Multi-objective optimization of operating conditions of an enhanced parallel flow field proton exchange membrane fuel cell

Abstract

Proton Exchange Membrane Fuel Cell (PEMFC) is a high-efficiency energy conversion device. Operating conditions play a vital role to obtain maximum power. In the present work, a modified parallel PEMFC is modeled by 3D multiphase computational fluid dynamics simulation. Water management and reactants transport are studied in solitary changes of temperature, pressure, mass flow rate, and humidity ratio to get an interpretation in the PEMFC operation. Mutual effects of operating parameters including cathode stoichiometry, anode stoichiometry, temperature, pressure, cathode relative humidity, and anode relative humidity are studied to obtain an optimal power density in all operating voltages. Response Surface Method (RSM) and Non-dominated Sorting Genetic Algorithm ii (NSGA ii) were combined to consummate a multi-objective optimization. Technique of Order Preference Similarity to the Ideal Solution (TOPSIS) was utilized to select the ideal case from the Pareto front. The voltage and amount of maximum power density of each operating condition are selected as objects of the optimization.
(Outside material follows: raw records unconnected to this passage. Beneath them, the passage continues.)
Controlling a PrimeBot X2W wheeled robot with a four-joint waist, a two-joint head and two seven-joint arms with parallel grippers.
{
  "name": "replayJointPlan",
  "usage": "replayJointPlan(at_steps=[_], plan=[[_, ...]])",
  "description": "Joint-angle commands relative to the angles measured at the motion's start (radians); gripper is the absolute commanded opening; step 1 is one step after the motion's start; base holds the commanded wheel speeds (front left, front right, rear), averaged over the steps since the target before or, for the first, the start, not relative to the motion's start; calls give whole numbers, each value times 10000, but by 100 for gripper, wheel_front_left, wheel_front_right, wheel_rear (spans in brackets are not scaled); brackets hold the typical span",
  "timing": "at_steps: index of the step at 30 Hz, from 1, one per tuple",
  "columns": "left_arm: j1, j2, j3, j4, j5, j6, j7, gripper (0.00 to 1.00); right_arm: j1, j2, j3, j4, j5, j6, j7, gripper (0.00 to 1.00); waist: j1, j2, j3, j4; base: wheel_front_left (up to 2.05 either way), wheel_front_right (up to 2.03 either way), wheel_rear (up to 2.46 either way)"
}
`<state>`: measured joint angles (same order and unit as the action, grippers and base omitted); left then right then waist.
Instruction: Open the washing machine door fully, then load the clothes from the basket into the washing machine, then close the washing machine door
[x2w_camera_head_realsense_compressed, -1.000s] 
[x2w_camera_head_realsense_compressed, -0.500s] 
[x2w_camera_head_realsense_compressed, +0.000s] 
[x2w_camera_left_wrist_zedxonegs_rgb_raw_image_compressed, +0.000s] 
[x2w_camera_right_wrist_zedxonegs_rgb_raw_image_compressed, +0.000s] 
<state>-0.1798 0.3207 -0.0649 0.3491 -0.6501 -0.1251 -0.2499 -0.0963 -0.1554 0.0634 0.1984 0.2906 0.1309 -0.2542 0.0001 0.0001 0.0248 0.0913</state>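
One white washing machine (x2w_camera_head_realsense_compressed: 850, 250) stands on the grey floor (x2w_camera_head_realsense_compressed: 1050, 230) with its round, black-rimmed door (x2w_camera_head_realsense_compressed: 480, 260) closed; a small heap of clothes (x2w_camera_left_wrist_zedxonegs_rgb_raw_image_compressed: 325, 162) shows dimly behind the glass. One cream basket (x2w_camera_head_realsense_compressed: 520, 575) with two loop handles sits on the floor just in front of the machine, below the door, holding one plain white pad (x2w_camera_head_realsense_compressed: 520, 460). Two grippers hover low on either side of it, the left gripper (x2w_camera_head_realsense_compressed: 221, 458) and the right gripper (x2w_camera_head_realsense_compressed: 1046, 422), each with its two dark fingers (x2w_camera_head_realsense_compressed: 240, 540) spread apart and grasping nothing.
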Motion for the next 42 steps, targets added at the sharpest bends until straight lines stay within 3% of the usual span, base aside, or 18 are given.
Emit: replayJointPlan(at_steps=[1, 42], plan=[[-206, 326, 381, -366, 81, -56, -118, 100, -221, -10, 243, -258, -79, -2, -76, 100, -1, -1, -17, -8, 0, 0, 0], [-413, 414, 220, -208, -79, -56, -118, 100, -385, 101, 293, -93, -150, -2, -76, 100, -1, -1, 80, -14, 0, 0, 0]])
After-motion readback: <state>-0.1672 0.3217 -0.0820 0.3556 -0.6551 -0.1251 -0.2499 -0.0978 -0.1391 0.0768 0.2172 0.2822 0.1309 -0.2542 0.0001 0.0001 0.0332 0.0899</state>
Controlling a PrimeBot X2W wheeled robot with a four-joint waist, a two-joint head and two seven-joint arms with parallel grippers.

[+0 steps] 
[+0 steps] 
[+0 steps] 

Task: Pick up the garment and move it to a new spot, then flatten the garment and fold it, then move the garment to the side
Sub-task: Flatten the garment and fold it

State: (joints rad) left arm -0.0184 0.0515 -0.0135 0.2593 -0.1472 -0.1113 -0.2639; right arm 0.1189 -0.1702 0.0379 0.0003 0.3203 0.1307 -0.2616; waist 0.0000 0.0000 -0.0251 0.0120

The validated results show each operating parameter can play a positive or negative role in the performance due to the other operating conditions. The increase of temperature and pressure can have a beneficial effect only with appropriate stoichiometries of fuel and air and adequate relative humidities. High stoichiometries of cathode and anode result in the high amount of the maximum power density and contrary, the low range of stoichiometries leads to the high voltage of the maximum power density.